Records for the task:
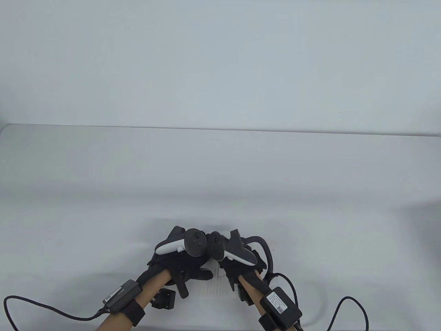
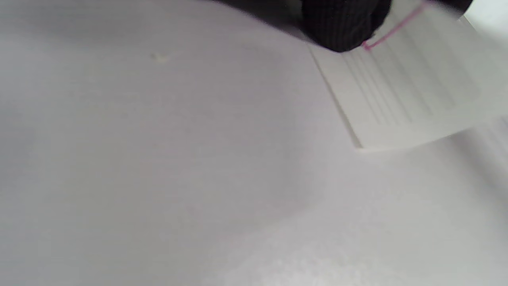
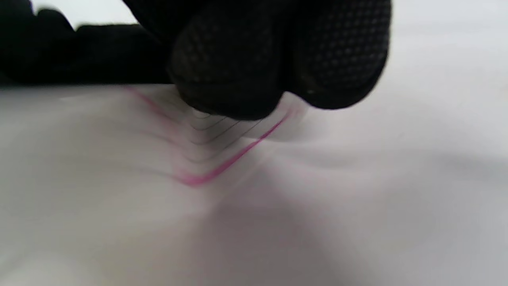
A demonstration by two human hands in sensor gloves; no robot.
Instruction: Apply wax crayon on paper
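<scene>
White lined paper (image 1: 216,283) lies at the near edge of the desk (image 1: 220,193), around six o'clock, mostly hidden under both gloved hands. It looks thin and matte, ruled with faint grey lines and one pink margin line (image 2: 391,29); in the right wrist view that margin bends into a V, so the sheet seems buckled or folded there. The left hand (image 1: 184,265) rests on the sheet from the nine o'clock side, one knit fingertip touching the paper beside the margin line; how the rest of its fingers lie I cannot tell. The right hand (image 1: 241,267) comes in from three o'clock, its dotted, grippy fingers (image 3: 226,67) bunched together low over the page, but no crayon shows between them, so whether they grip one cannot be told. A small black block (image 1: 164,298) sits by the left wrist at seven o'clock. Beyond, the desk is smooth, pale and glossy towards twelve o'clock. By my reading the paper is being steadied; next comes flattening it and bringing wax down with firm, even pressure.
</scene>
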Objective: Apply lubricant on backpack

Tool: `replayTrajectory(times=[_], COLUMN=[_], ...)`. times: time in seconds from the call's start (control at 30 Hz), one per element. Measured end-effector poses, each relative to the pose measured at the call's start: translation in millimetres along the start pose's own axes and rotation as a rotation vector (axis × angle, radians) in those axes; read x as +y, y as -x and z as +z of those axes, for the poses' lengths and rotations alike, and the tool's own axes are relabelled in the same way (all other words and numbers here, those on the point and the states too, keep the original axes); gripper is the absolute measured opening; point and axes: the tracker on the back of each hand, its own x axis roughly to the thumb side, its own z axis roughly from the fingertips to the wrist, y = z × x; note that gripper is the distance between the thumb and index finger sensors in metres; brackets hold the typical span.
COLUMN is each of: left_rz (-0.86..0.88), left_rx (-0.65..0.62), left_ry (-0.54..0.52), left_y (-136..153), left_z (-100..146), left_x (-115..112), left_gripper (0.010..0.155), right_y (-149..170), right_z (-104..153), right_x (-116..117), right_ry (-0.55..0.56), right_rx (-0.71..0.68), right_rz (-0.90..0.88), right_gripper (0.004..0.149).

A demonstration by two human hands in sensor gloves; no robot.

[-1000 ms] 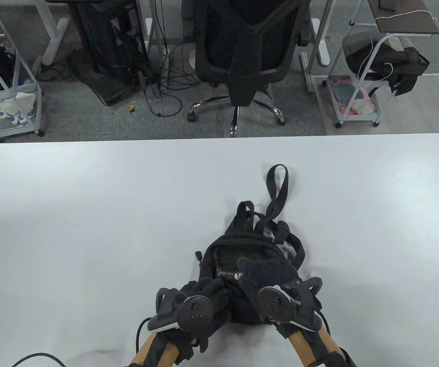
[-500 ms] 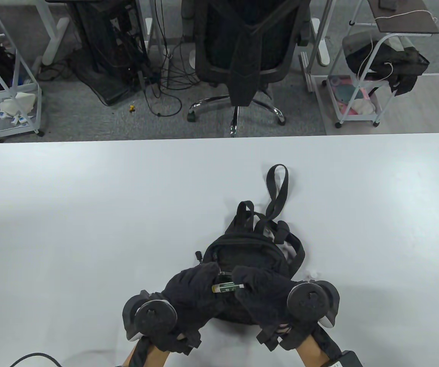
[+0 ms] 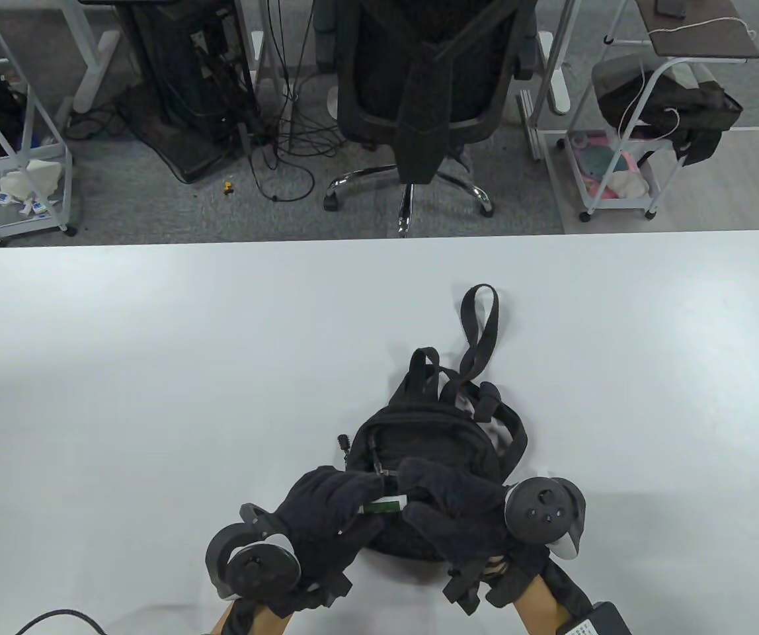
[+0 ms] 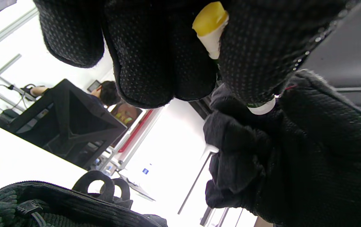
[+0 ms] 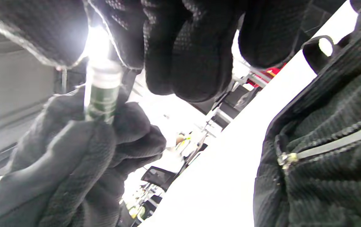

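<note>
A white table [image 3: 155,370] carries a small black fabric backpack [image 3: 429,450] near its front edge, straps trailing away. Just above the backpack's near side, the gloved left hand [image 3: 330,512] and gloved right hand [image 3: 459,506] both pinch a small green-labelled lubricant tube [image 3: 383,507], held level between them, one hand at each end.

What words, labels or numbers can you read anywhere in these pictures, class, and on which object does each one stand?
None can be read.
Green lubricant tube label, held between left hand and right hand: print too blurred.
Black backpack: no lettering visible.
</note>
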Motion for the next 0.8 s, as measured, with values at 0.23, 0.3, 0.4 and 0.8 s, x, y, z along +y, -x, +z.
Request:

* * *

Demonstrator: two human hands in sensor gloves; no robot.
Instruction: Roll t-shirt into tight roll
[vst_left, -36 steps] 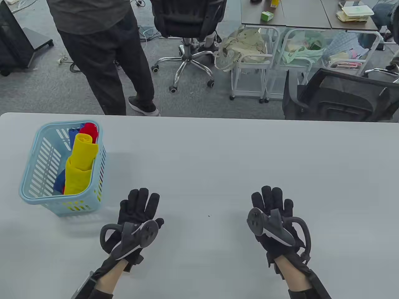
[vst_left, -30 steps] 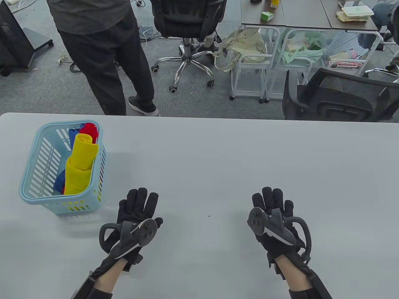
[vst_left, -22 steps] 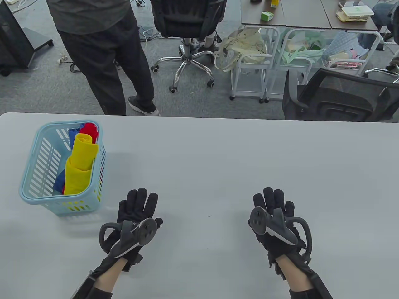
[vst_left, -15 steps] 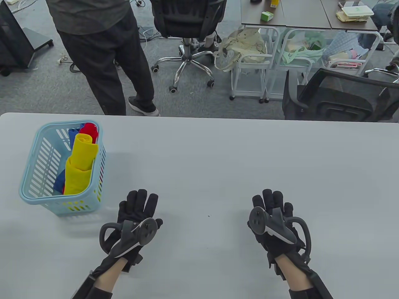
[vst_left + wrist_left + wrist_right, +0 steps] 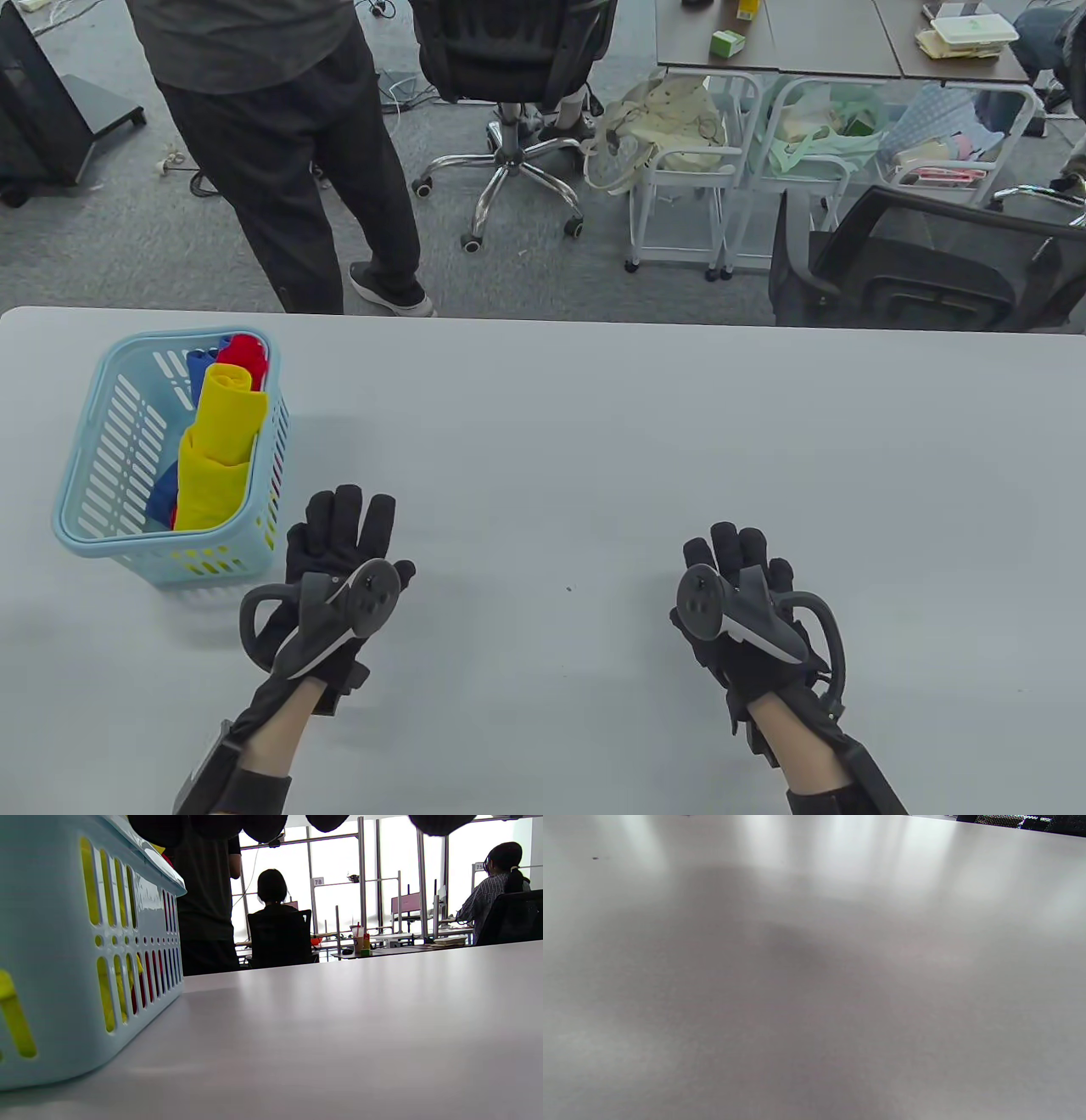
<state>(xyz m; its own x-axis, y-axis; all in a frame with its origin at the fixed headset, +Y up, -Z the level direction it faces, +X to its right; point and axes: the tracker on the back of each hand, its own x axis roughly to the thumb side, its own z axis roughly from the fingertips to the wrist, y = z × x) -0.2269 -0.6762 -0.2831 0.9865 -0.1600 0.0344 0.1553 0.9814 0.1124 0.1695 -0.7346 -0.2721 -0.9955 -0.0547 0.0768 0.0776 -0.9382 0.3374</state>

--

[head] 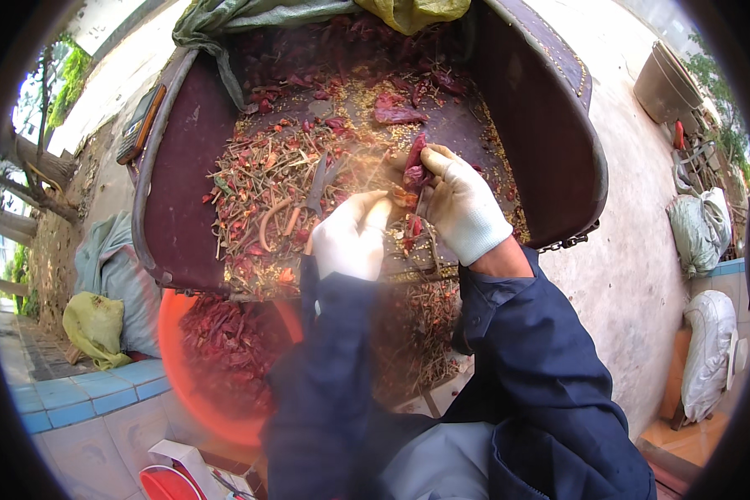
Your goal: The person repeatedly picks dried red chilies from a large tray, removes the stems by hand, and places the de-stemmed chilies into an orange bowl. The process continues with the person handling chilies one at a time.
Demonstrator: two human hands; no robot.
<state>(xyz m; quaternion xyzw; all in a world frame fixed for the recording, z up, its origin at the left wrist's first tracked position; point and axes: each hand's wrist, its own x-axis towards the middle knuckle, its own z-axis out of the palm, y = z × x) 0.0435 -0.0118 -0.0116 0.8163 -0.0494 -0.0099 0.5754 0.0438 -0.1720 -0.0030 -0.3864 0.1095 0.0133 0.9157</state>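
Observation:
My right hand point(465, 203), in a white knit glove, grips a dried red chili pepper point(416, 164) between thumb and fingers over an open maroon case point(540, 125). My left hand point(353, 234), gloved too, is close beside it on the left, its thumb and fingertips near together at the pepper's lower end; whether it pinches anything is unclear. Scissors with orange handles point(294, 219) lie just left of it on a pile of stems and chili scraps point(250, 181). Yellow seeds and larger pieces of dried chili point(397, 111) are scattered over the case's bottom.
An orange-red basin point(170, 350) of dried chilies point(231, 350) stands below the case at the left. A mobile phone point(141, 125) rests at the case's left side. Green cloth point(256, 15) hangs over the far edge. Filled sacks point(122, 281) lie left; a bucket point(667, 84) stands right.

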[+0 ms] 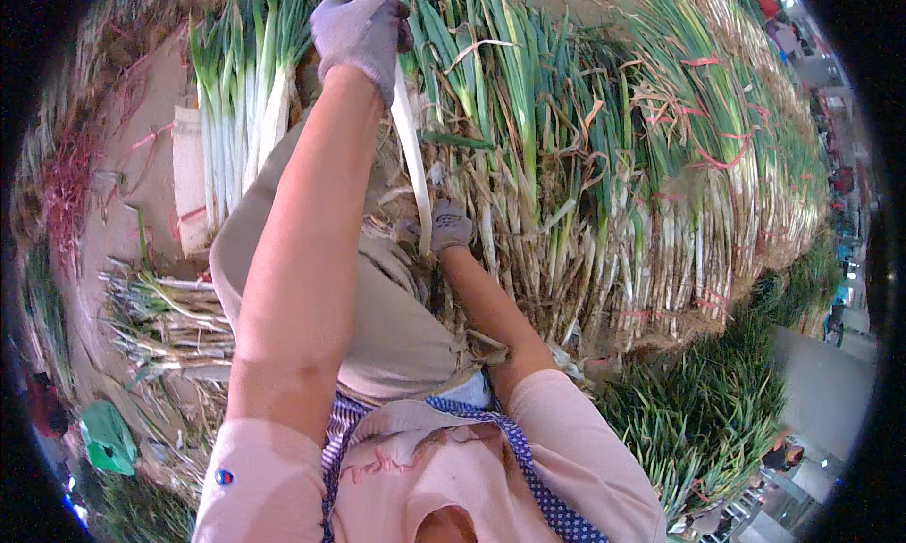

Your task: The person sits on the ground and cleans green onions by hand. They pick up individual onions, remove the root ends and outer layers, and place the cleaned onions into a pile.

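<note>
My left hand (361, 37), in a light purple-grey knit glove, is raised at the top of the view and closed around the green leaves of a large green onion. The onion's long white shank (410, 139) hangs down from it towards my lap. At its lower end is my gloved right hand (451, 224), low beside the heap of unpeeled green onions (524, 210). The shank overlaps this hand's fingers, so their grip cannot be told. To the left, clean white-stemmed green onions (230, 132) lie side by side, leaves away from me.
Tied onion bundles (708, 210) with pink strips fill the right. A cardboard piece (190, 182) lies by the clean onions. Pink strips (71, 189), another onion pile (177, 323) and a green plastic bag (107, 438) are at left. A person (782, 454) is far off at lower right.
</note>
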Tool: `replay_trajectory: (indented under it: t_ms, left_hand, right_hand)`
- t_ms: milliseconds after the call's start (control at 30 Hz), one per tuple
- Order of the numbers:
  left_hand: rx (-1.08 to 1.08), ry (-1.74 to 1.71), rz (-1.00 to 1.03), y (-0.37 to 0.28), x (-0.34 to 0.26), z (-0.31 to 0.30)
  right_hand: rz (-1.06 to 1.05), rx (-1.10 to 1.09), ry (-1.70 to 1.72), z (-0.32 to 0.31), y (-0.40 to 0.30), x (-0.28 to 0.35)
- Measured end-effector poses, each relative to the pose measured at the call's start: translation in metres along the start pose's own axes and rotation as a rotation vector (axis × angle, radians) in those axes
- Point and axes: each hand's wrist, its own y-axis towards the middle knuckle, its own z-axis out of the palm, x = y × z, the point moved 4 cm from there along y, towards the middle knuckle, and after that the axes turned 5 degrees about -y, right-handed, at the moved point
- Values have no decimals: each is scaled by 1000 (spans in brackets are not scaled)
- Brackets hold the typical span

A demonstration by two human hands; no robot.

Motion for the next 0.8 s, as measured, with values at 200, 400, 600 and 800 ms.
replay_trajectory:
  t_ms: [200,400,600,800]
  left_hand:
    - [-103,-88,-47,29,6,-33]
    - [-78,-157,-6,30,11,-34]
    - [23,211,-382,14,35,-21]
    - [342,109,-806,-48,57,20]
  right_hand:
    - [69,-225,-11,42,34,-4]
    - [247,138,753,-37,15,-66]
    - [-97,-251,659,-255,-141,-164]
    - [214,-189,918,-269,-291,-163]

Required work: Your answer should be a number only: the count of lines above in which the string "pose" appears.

Your response: 2